Dengan demikian, jumlah data PPPK paruh waktu yang saat ini tercatat sebanyak 10.939 orang, terdiri dari 3.766 tenaga guru, 2.347 tenaga kesehatan, dan 4.826 tenaga teknis.
Terkait formasi untuk Kabupaten Lombok Timur maupun kabupaten/kota lainnya, hingga saat ini belum ada keputusan resmi yang dikeluarkan pemerintah pusat. Meski demikian, seluruh kebutuhan formasi tersebut telah diusulkan oleh pemerintah daerah.
“Untuk formasi maupun petunjuk teknis pelaksanaannya sampai saat ini kami masih menunggu. Kita belum mengetahui secara pasti mekanisme yang akan ditetapkan oleh pemerintah pusat,”jelasnya, Senin (24/8).
Sementara itu, muncul informasi mengenai kemungkinan adanya pengangkatan atau peralihan PPPK menjadi CPNS, serta mekanisme pengangkatan PPPK paruh waktu menjadi PPPK penuh waktu. Namun, pihak BKPSDM menegaskan bahwa informasi tersebut masih menunggu kepastian regulasi dan petunjuk teknis dari KemenPAN-RB.
Lombok Timur sendiri sebelumnya pernah mendapatkan formasi CPNS yang memungkinkan sejumlah PPPK penuh waktu mengikuti seleksi CPNS.
Secara ketentuan, PPPK penuh waktu yang telah memenuhi persyaratan, antara lain memiliki masa kerja tertentu, berusia di bawah 35 tahun, serta memenuhi kualifikasi pendidikan sesuai formasi, dapat mengikuti seleksi CPNS apabila formasi dan mekanismenya dibuka.

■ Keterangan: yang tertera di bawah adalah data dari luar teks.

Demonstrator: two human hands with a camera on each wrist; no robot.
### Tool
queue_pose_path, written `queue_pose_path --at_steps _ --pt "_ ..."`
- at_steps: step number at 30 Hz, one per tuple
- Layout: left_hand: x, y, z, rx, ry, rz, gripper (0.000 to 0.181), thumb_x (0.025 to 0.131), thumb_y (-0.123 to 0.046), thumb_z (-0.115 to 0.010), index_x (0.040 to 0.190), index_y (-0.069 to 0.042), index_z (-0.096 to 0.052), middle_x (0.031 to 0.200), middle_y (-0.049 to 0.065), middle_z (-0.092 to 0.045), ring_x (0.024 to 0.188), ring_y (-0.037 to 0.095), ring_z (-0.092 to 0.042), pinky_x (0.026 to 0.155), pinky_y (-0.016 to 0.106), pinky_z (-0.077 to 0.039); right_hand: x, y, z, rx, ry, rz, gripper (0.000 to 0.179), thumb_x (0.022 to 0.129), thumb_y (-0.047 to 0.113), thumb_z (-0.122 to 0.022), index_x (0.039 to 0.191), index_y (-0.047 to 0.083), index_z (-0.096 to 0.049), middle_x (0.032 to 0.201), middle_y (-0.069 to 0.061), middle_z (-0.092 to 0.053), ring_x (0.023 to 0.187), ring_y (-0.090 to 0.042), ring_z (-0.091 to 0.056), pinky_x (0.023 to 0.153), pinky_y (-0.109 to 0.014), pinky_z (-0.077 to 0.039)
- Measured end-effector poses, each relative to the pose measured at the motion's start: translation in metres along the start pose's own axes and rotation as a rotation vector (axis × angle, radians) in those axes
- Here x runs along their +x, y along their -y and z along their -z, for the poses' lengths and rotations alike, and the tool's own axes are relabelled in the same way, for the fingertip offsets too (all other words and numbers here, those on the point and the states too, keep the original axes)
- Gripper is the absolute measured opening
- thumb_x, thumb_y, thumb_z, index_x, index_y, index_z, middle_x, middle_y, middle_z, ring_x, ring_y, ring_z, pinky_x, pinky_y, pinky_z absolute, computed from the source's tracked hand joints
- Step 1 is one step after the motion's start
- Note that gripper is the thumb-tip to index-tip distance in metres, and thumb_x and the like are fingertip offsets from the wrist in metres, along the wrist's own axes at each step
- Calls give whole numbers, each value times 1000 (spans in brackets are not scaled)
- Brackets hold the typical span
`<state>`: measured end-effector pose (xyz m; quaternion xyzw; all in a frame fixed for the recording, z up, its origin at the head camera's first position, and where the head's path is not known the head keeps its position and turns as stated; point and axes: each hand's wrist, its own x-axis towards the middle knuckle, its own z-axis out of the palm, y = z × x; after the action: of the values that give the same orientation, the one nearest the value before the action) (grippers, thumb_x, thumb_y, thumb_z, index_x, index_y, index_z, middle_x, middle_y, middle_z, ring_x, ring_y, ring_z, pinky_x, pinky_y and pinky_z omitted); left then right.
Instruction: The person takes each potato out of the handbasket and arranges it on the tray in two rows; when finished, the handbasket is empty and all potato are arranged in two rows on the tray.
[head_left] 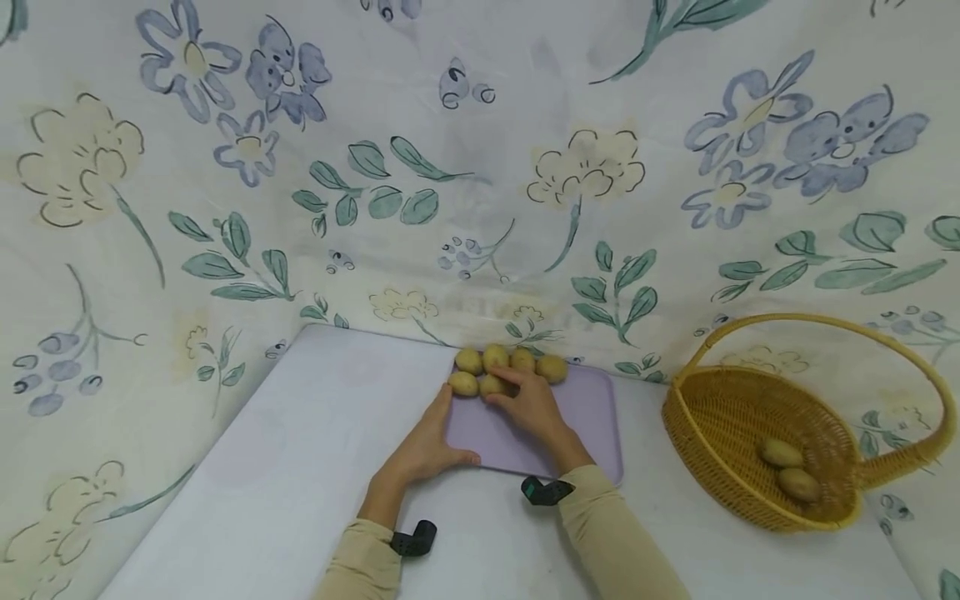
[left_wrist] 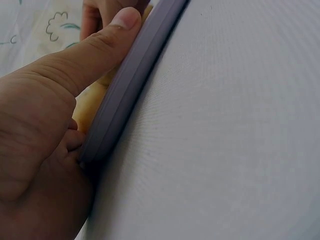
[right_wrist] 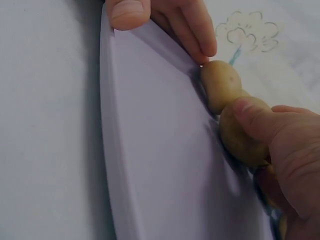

Peserta tetap harus mengikuti tahapan seleksi dan memenuhi nilai ambang batas atau passing grade yang ditetapkan.
“Lombok Timur sebelumnya ada empat PPPK penuh waktu yang berhasil diangkat menjadi CPNS. Apakah pada seleksi CPNS berikutnya ada peluang serupa bagi PPPK atau tenaga lainnya, itu yang sampai sekarang masih kita tunggu,” jelasnya.
Karena itu, BKPSDM Lombok Timur belum dapat memastikan apakah pada formasi CPNS mendatang akan tersedia jalur khusus bagi PPPK, termasuk PPPK paruh waktu, atau seluruhnya tetap melalui mekanisme seleksi yang ditetapkan pemerintah pusat.
“Intinya kita masih menunggu format dan mekanisme resmi dari KemenPAN-RB terkait pengangkatan CPNS maupun perubahan status PPPK. Kalau sudah ada petunjuk resmi, tentu akan kita tindak lanjuti,” pungkasnya.